● DIRECTIONS
Looking through the records that follow, determine how many lines contain "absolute" and reply with that number alone.

--

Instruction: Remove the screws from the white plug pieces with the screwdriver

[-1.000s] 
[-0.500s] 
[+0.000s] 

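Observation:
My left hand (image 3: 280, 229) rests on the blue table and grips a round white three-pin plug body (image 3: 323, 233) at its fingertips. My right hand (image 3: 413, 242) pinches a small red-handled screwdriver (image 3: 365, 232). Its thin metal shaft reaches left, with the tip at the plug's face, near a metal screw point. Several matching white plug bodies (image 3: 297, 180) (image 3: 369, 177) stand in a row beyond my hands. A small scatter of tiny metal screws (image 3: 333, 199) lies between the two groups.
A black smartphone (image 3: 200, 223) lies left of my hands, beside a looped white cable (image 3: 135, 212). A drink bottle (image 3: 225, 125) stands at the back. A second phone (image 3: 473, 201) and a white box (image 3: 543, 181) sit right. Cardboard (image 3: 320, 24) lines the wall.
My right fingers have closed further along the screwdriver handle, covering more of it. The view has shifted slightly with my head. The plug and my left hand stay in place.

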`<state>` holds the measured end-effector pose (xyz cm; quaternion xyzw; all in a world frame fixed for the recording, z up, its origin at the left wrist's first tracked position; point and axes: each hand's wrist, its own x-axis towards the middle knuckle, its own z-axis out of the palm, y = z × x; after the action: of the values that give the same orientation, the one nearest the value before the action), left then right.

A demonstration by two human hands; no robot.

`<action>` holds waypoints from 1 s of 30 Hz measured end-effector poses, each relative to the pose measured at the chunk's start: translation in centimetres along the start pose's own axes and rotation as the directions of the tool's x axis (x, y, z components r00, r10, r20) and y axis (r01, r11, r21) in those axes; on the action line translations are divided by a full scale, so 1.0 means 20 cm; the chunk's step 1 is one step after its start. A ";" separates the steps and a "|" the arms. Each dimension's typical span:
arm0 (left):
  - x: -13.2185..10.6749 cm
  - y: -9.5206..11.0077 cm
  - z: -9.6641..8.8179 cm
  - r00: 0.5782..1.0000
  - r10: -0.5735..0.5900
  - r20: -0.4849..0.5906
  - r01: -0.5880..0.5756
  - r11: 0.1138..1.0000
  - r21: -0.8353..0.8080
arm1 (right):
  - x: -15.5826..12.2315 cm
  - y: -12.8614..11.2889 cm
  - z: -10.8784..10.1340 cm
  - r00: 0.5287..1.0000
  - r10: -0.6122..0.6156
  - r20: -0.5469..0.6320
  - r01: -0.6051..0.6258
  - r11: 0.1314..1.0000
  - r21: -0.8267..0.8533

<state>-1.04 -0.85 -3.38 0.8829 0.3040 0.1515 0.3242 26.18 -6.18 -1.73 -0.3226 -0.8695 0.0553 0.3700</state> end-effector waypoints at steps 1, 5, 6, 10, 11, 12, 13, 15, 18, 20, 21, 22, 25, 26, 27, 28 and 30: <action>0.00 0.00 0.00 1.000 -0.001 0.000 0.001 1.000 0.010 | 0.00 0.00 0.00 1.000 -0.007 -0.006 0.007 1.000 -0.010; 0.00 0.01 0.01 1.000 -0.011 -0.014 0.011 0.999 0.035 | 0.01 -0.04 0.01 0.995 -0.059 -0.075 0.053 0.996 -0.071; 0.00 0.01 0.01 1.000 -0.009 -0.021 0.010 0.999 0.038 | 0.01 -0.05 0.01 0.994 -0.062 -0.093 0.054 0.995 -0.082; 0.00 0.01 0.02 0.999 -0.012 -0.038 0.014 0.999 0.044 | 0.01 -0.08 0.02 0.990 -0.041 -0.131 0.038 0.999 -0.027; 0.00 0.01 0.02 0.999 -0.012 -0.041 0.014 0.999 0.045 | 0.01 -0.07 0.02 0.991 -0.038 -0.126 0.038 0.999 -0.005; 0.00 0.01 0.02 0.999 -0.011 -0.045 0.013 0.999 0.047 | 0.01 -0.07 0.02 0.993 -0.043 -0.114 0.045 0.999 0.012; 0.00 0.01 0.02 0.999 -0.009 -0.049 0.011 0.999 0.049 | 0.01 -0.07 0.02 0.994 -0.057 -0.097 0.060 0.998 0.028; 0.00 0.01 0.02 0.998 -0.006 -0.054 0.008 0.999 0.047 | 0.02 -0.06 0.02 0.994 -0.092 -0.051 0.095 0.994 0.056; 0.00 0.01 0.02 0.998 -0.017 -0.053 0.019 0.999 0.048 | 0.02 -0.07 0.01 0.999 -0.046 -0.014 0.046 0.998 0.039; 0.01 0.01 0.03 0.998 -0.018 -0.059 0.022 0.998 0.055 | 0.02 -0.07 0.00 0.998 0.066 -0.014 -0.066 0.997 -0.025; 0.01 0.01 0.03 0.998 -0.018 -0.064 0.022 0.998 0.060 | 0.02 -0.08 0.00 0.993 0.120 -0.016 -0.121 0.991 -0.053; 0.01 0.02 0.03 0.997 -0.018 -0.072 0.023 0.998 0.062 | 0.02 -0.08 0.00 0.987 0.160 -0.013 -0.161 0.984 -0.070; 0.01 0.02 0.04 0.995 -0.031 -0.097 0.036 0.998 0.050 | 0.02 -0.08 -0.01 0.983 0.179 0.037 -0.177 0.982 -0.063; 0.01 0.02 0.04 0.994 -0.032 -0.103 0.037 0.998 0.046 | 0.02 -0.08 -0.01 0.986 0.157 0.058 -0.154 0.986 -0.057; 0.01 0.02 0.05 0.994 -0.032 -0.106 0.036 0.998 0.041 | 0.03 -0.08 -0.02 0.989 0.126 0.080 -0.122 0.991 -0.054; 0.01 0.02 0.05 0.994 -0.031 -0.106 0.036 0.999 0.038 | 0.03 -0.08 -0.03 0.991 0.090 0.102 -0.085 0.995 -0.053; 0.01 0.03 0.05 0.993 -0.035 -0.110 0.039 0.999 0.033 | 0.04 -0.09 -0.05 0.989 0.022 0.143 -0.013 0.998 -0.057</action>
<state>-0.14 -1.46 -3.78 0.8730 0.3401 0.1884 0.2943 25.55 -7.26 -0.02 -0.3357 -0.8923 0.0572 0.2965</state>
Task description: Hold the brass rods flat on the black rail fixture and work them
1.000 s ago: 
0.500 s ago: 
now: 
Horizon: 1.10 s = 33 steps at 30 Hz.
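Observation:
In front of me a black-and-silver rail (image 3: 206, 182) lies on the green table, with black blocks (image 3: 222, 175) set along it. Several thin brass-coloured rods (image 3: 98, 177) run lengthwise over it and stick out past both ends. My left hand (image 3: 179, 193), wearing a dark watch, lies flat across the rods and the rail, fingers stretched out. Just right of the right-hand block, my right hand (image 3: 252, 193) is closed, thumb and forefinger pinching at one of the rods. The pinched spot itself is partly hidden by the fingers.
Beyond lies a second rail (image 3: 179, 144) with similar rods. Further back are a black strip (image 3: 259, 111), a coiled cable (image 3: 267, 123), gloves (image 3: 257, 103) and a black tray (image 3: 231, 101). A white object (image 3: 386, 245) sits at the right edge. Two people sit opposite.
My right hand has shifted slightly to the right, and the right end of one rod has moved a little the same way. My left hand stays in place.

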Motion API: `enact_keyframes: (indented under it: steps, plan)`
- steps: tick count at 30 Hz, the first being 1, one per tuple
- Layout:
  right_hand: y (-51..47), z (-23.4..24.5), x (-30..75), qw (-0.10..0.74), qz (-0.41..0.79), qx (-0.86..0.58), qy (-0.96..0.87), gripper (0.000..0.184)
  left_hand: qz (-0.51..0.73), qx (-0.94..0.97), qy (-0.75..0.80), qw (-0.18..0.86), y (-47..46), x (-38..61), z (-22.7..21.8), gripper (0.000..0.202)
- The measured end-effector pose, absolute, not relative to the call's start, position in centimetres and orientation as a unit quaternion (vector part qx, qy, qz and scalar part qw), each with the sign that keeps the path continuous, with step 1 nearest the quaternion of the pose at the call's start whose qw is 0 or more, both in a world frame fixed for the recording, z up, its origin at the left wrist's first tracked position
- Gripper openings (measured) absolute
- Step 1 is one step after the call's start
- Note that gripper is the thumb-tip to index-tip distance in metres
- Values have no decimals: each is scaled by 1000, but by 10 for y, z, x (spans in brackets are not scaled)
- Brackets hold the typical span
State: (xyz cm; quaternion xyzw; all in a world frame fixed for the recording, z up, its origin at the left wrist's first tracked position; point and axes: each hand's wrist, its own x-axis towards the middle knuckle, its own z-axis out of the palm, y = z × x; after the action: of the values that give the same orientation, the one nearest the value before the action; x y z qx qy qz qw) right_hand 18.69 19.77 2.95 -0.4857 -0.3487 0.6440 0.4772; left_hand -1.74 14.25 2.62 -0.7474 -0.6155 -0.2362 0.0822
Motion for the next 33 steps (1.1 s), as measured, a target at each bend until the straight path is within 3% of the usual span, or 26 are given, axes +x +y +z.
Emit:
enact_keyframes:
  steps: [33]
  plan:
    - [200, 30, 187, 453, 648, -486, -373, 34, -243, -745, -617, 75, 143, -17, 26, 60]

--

● TASK RESPONSE
2